Get Schooled
Your source to discuss and learn about education in Georgia and the nation and share opinions and news with Maureen Downey
Opinion: Easier to blame teachers for achievement gap than tackle poverty.
A University of Georgia education professor today responds to a recent interview I did with Stanford economist Eric Hanushek about his new study on the achievement gap.
Peter Smagorinsky, a frequent contributor to the AJC Get Schooled blog, challenges Hanushek’s comments on the role that teacher quality plays in student performance. He believes Hanushek underplays the effects of poverty on student performance.
By Peter Smagorinsky
Get Schooled recently ran an essay titled “New study: Achievement gap persistent and resistant to reform.” The story summarized economist Eric Hanushek’s dismal view of what is called the “achievement gap between low and high income students in the United States.”
The study relies on four sets of standardized test scores over a 50-year timespan, concluding that “A stark opportunity gap persists between America’s haves and have-nots, despite a nearly half century of state and federal attempts to provide poor children with extra resources to catch up. Yet, the gap hasn’t budged.”
To Hanushek, whose thinking is typical of policymakers, tests tell everything we need to know about teaching and learning, and by extension teacher education. Hanushek has a villain or two to account for the differences between the test scores produced by students from the lowest and highest SES levels: “a lack of meaningful reinvention of high school,” and “a decline in teacher quality,” which to Hanushek and colleagues “fell as women gained access to career opportunities outside of the classroom…We are shirking the issue of teaching quality. …There is no direct effort on a national scale to enhance the quality of the teaching profession.”
Hanushek concludes, “Scores in these achievement tests are actually good measures of expected future incomes, so, if kids are unprepared for life, or at least for jobs and college, as seen by these test scores, they are going to have their own families of poor kids. That is the tragedy.”
What I find tragic is the specious logic that drives this argument.
That is some bizarre thinking.
I would interpret the problem quite differently. Poor kids live lives of uncertainty. They may move frequently, eat less nutritious and regular meals than affluent kids, have insufficient access to health care, have difficulties with transportation, attend schools that are unsanitary and decrepit, lack clean clothing that fits, and face innumerable other challenges. These conditions are associated with struggles to succeed in school and are a consequence of social policies that are designed to keep poor people in poverty.
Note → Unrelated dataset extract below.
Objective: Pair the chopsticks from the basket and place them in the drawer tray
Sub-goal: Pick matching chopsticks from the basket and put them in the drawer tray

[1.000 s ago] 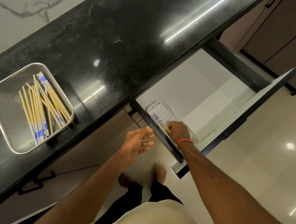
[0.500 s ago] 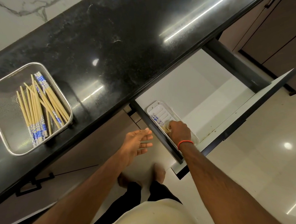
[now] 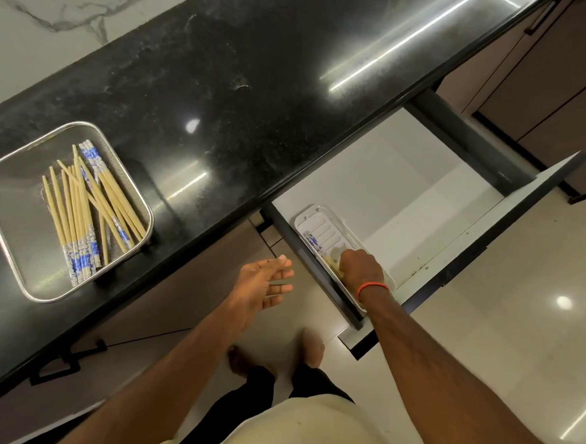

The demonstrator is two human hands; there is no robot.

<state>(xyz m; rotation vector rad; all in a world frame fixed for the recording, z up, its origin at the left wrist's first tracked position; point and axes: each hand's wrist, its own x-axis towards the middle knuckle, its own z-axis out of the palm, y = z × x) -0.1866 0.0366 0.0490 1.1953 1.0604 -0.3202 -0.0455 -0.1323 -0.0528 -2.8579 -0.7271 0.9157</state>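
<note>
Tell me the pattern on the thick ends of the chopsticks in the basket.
The chopsticks carry a blue-and-white print there, seen best in the head view.

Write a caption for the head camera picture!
Right hand holds a chopstick pair in the drawer tray; more chopsticks in the basket; left hand empty.

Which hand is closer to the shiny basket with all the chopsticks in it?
Left. The left hand hovers open in front of the counter, off to the right of the basket. The right hand is farther away, down in the drawer tray, gripping a chopstick pair.
</note>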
Growing up poor predicts an adulthood of poor health, unstable emotional life, low income, and other challenges. These general, cross-population statistics elide the problem of racism in discouraging and preventing people of color from having access to opportunities to change their economic and health-oriented prospects in life.
In other words, if low-income children end up being low-income adults, it’s not because teacher education programs are producing a second-rate teaching force that has been diluted by opportunities to earn more money in careers outside education. It’s not because these teachers are doing a poor job with test preparation. It’s because historically, in nations like the United States that promote personal selfishness over national solidarity, the Matthew Effect has prevailed: The rich get richer, and the poor get poorer.
It has nothing to do with standardized test scores. It has everything to do with how society is structured. I have taught in wealthy communities outside Chicago, where everyone went to college. The kids were well-fed, had access to health care, had tutors when they needed them for both regular classes and standardized tests, got cars when they turned 16 (and not the little compact models driven by teachers), attended school in well-maintained facilities, didn’t need to work after school, and had countless other privileges and advantages.
I’ve also spent a few years as a substitute teacher in Trenton, N.J., and Chicago. The condition of school buildings in Trenton has been well-documented as dangerously unsanitary. Atlanta’s schools aren’t much different in many cases. In many ways, schools today are not much different from those studied by Jonathan Kozol in “Savage Inequalities” several decades ago, with affluent people giving advantages to their children and poor people stuck with the worst living and educational conditions imaginable. And the poor still have trouble escaping poverty, for the same reasons.
Yet to Hanushek, the problem is that weak teachers aren’t preparing kids—who may not know where they’ll sleep that night—for standardized tests. That, and not intergenerational poverty within the confines of an inequitable society, is the problem.
Perhaps Hanushek should look at the sorts of economic policies promoted at the Hoover Institute, where he is a Paul and Jean Hanna Senior Fellow, to explain why poor people have trouble escaping poverty. Neoliberal economics are devoid of compassion, reducing everything to economic impact and numeric indicators. It’s much easier to box people into limited lives and then blame them for not being able to climb out than it is to walk a mile in their worn-out shoes and understand the obstacles they face to reaching a happy destination.
No, that’s too hard. It’s much easier to say that test scores, which are associated with wealth disparities, are actually causes of problems rather than symptoms of deeper problems. But simplistic thinking like Hanushek’s is what informs policy. Everything else is too complicated. And people wonder why these problems are so persistent, and their solutions so elusive.